When you read from global memory, the data are searched first in the L1 cache (high bandwidth, 1.600GB/s on Fermi, but limited in size, 48KB on Fermi), then, if not present in L1, they are searched in L2 (lower bandwidth, but larger than L1, 768KB on Fermi) and, and finally, if not present in L2, they are loaded from global memory*.

When a global memory load occurs, the data are moved to L2 and then to L1, so to be able to access them in a faster way next time a global memory read is required.

Possibly, such data are evicted by a subsequent global memory load, possibly not. So, in principle, if you are reading "small" chunks of data, you do not need to necessarily force the data to be located in the shared memory to access them next time in a fast way.

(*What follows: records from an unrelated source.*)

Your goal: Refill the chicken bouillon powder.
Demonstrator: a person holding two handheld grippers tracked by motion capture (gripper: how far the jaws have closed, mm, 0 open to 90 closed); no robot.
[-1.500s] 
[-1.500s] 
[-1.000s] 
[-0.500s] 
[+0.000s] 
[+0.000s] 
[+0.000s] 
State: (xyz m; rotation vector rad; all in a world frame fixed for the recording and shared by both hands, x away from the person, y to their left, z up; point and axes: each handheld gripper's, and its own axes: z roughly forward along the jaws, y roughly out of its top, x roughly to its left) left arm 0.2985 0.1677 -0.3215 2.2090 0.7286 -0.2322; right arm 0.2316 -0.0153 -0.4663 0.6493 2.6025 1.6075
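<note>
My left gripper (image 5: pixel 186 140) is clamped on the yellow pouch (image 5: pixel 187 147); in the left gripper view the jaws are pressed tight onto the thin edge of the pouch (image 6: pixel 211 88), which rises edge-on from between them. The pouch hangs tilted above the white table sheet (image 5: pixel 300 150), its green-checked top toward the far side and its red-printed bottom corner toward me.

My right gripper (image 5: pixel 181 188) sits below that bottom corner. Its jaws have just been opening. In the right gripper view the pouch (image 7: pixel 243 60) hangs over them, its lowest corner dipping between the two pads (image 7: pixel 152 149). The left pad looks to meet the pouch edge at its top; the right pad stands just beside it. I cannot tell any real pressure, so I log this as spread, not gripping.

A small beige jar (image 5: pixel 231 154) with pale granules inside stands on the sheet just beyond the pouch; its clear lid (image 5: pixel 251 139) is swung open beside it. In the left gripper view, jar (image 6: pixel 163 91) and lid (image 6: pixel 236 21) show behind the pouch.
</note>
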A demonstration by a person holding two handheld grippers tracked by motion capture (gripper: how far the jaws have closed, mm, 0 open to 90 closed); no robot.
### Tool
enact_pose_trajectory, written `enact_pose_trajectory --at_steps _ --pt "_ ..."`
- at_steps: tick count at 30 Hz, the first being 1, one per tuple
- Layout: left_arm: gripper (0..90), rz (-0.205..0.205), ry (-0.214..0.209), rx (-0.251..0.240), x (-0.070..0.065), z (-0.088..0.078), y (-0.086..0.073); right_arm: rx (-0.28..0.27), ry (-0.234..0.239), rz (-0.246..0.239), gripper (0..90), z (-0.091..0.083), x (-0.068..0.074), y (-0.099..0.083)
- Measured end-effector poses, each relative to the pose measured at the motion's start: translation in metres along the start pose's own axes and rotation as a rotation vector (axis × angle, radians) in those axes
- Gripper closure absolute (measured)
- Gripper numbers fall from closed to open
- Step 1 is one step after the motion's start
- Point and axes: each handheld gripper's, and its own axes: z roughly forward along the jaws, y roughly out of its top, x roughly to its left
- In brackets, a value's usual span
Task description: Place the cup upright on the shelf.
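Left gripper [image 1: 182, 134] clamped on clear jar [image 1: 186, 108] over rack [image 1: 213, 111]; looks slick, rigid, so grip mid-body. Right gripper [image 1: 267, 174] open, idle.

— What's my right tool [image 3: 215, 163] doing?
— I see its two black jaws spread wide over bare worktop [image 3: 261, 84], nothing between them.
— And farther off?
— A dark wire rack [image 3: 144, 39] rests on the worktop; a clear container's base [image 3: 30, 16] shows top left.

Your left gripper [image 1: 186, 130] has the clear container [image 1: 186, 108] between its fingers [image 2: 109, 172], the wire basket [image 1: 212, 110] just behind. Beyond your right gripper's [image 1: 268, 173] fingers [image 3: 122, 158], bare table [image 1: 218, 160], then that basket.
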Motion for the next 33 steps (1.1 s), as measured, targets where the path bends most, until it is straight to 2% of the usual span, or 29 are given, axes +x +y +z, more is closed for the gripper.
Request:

Take into account that, on Fermi and Kepler, shared memory is made by the same circuitry of the L1 cache. You can then see the shared memory as a controlled L1 cache.

You should then force the data to reside in the shared memory to be sure that they reside on, say, the "fastest available cache" and you do it whenever you need to access those same data a multiple number of times.

Note that the above is the general philosophy behind global memory transfers. Implementation details can differ depending on the underlying architecture.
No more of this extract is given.